DIRECTIONS FOR THIS TASK ▸ Of the material below, the lines to be retyped are those from the line containing "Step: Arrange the" through the line containing "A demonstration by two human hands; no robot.", inclusive; reproduce them exactly.

DATASET CONTENT ▸

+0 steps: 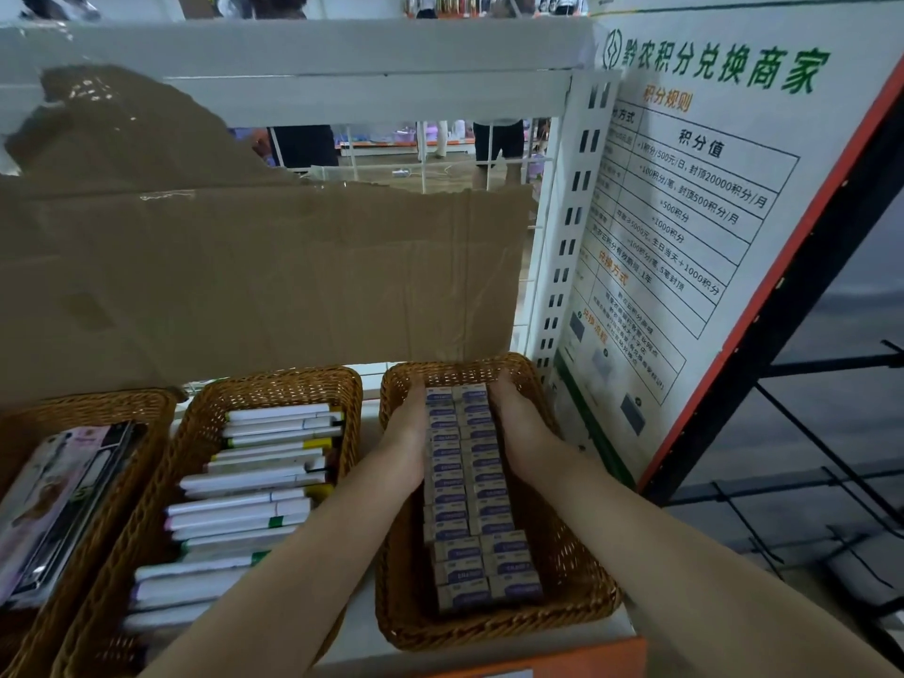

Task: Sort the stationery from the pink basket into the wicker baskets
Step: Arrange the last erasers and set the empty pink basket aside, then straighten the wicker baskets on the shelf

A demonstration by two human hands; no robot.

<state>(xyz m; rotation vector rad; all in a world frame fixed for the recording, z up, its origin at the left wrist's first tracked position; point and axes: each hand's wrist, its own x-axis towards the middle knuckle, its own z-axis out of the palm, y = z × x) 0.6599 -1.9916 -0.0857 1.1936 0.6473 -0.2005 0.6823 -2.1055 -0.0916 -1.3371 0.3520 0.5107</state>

ANSWER TO THE PROBLEM ▸
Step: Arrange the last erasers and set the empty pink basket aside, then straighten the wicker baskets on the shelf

A demonstration by two human hands; no robot.

Work on this exercise is done.